> REQUIRED WORK:
Only the number is wanted: how many lines in the material below contain "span".

> INPUT:

==================================================

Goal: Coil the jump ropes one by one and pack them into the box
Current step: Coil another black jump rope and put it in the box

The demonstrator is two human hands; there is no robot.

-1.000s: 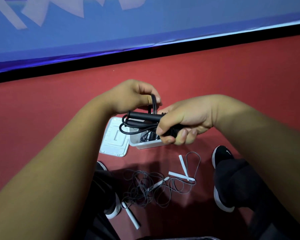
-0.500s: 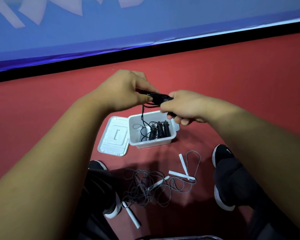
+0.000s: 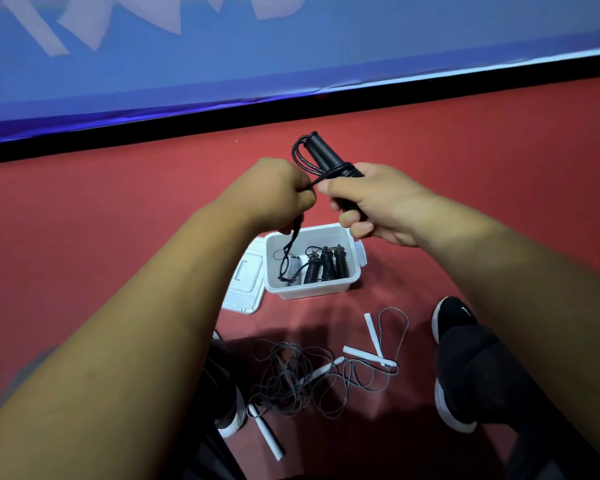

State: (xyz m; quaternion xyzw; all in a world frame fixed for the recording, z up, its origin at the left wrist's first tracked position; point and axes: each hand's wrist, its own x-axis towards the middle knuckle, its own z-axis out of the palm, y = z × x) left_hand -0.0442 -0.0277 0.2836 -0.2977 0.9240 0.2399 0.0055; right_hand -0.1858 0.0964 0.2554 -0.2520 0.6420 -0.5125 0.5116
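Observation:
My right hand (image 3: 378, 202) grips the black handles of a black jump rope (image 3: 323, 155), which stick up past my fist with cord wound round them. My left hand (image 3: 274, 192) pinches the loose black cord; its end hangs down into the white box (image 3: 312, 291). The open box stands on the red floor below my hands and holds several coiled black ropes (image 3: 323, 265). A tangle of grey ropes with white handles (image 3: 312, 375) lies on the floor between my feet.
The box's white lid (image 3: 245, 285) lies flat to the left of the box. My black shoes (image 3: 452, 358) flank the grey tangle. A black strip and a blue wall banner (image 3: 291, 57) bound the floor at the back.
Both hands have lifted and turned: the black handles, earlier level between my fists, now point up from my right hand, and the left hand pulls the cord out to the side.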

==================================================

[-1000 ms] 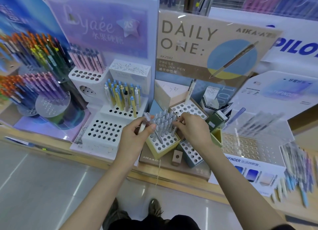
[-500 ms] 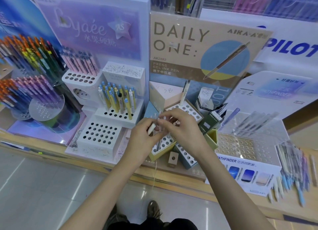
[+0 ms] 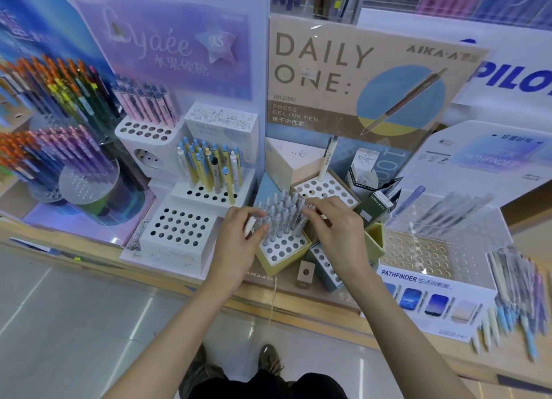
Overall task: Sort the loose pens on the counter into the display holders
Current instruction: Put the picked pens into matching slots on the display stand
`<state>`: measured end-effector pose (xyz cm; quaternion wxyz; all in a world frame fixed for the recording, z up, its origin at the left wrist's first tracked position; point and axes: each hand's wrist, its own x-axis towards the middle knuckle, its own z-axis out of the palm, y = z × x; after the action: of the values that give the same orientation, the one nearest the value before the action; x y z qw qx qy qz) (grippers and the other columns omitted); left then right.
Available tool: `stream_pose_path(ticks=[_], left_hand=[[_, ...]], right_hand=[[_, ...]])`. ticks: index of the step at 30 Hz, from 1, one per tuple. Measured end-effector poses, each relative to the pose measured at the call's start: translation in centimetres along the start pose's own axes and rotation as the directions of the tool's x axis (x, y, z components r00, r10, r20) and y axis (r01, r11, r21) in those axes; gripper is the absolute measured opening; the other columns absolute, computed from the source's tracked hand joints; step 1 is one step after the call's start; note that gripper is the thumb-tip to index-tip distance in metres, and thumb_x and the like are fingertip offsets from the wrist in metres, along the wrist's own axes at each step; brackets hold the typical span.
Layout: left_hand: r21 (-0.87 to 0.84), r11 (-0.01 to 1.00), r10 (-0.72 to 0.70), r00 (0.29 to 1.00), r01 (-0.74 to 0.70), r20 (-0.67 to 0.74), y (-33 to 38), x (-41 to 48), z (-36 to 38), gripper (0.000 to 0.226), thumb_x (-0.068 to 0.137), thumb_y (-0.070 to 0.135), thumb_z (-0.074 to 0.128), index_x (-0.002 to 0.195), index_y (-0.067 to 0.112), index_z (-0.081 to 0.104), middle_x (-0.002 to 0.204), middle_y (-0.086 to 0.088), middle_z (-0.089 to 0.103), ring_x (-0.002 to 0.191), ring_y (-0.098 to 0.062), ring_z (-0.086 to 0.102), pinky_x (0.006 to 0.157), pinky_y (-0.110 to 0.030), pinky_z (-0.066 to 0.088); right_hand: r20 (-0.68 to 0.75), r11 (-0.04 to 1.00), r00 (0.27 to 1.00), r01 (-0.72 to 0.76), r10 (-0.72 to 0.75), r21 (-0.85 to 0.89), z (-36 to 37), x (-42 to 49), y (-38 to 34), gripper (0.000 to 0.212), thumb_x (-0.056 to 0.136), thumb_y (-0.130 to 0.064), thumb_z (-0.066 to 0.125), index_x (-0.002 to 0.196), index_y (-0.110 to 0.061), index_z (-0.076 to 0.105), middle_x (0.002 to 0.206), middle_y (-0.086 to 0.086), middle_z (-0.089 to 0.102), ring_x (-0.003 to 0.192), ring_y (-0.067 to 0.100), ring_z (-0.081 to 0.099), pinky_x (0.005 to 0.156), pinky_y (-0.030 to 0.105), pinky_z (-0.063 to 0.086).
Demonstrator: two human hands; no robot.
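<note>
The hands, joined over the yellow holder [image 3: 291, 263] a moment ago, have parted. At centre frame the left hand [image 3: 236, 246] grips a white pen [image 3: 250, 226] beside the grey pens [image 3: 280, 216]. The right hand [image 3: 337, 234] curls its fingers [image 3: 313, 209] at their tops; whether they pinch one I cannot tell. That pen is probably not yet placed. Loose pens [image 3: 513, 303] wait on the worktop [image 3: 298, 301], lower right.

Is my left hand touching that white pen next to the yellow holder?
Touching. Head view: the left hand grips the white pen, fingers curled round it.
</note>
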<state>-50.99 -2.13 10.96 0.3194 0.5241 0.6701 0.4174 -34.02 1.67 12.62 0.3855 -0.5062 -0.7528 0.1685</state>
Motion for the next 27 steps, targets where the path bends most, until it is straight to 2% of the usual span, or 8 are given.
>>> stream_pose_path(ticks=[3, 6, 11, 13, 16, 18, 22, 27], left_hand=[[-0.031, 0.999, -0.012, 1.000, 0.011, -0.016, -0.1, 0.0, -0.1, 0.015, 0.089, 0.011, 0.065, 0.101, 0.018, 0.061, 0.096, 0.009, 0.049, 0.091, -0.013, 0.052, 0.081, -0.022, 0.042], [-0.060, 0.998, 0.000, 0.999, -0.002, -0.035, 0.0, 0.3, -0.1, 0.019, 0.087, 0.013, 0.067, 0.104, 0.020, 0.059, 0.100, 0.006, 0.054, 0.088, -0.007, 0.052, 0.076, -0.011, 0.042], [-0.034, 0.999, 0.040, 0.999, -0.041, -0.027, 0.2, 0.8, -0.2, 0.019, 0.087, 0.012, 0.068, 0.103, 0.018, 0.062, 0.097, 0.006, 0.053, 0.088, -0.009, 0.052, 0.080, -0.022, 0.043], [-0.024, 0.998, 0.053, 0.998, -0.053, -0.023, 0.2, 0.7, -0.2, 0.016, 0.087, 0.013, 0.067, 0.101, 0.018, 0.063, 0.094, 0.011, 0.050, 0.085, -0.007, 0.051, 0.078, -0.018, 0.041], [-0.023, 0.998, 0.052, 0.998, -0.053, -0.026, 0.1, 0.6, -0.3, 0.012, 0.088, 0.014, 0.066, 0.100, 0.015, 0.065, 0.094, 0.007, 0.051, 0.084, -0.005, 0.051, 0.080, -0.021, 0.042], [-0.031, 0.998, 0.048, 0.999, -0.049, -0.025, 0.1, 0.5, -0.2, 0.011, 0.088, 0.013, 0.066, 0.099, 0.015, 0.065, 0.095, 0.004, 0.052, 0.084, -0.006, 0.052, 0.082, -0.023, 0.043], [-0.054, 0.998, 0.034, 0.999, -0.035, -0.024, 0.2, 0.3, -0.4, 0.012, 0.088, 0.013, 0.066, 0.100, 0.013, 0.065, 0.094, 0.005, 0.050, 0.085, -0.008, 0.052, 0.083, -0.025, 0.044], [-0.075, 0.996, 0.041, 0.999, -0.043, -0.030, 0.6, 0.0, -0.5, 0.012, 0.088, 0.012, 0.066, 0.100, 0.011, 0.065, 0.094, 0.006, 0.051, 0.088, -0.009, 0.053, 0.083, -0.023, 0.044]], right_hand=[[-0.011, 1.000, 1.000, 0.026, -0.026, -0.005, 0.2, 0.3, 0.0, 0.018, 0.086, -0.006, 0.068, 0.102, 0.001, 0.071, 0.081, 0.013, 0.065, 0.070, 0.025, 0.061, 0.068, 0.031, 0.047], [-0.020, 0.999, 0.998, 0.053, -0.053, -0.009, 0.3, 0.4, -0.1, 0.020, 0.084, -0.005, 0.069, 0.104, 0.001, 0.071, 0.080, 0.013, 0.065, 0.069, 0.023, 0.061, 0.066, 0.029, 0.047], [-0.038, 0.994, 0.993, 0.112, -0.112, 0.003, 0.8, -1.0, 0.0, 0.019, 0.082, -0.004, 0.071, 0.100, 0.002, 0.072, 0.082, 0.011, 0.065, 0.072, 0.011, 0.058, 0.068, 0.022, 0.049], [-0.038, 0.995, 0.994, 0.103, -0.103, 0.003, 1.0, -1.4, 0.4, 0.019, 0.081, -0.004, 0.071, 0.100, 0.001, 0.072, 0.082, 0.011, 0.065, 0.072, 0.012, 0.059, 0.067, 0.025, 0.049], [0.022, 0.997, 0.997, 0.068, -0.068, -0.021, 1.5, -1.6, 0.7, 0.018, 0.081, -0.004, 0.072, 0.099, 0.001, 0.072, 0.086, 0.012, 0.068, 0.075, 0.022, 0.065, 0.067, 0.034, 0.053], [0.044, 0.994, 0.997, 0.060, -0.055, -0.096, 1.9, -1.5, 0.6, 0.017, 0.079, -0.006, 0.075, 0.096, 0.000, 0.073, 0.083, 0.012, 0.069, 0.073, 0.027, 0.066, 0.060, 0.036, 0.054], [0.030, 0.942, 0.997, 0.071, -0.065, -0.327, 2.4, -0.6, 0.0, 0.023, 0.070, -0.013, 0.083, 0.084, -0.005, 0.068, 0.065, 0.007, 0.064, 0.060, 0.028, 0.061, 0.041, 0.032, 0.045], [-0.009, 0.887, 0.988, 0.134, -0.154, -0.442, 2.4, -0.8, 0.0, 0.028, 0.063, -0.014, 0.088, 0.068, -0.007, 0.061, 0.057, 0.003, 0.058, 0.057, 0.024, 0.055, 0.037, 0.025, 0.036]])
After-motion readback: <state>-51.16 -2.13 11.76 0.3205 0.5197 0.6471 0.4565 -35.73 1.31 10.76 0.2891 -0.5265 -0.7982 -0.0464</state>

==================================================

> WRITTEN SOLUTION:
2